Outre ces vérifications plus techniques, il est pertinent de prendre le temps d’analyser le profil du courtier qui nous intéresse et de se poser quelques questions. Par exemple :

  • Le courtier connait-il les secteurs qui m’intéressent?
  • Combien d’années d’expérience a-t-il ?
  • Ais-je une bonne référence?
  • A-t-il beaucoup de disponibilités?

Les limites d’internet

Impossible d’aborder ce sujet sans mentionner l’impact d’internet et de la technologie sur le domaine immobilier. « À long terme, il est certain que les nouvelles technologies transforment une grande partie des secteurs d’activité », confirme François Des Rosiers. « Mais ce n’est pas toujours pour le pire. Il y en a qui grâce à internet sont désormais capables daller chercher une clientèle particulière, ou vendre une propriété plus difficile », ajoute-t-il. Le courtier a donc encore sa place mais devra s’adapter. Un exemple pratico-pratique de changement amené par la présence des sites et ressources en ligne : les acheteurs visitent beaucoup moins de maisons, faisant déjà un premier tri virtuel. Quand ils se déplacent, l’intérêt est déjà beaucoup plus marqué et donc une vente plus probable.

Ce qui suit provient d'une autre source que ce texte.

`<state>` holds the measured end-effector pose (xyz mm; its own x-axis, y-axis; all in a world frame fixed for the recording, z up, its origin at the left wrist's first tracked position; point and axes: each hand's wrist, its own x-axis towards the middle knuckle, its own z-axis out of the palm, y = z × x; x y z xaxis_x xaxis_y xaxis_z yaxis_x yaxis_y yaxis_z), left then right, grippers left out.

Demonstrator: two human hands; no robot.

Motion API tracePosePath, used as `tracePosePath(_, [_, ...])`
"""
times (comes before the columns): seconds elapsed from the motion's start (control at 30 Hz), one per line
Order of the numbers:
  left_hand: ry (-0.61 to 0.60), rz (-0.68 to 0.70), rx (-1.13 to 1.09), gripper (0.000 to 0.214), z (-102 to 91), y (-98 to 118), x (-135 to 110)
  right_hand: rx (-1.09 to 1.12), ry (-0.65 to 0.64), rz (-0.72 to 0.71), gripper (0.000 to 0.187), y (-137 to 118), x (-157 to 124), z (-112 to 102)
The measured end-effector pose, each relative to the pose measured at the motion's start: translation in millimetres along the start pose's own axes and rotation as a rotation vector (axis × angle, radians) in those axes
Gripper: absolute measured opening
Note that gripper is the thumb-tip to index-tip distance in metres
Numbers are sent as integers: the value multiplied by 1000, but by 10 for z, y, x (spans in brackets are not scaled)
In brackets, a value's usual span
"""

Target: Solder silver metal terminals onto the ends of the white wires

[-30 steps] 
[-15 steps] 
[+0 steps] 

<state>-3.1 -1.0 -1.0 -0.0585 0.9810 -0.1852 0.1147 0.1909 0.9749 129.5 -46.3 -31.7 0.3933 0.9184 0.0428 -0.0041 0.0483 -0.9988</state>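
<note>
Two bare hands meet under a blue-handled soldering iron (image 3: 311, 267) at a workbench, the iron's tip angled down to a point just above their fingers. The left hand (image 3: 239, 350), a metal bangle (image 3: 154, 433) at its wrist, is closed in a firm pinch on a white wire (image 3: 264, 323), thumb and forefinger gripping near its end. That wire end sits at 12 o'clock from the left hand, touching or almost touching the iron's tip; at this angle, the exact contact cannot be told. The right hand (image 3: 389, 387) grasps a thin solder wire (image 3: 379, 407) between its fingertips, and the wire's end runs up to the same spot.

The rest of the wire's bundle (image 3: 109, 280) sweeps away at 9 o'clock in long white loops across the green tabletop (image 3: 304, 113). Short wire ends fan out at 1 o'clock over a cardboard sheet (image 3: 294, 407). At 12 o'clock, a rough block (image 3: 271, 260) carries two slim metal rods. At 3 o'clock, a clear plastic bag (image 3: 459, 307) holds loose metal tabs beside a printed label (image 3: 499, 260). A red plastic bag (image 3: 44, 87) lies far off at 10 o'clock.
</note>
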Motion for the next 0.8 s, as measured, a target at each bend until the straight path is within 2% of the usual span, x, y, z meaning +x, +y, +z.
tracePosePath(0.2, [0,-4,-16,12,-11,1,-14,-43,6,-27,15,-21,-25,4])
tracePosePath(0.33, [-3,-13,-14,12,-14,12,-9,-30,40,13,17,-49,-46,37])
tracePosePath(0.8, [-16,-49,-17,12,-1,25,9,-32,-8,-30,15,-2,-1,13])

Pour Anouk Vidal, internet a au contraire permis aux courtiers de confirmer leur valeur et leur compétence. « On a appris à prouver que nous étions beaucoup plus qu’une enseigne devant la maison. Il y a tout un accompagnement et un savoir qui est offert dans ce service », affirme-t-elle.

Il faut dire que le fait de réaliser une transaction immobilière, que ce soit une vente ou un achat, restera toujours un processus hautement émotif. On dit même que l’achat et l’emménagement dans la première maison serait un des évènements les plus stressants dans une vie. Et ça, la technologie n’y changera rien. « C’est toujours rassurant d’être accompagné par un humain, par quelqu’un qui a déjà vécu le processus plusieurs fois et qui peut défricher le terrain avec nous », reconnait Arthur F. « Nous avons fait affaire avec un courtier pour acheter notre première résidence familiale. Ce dernier s’est occupé de la logistique et de tout le coté administratif. Sans compter le soutien pour la négociation, qui n’est pas mon fort. Je considère que ça m’a sauvé temps et argent », conclut-il.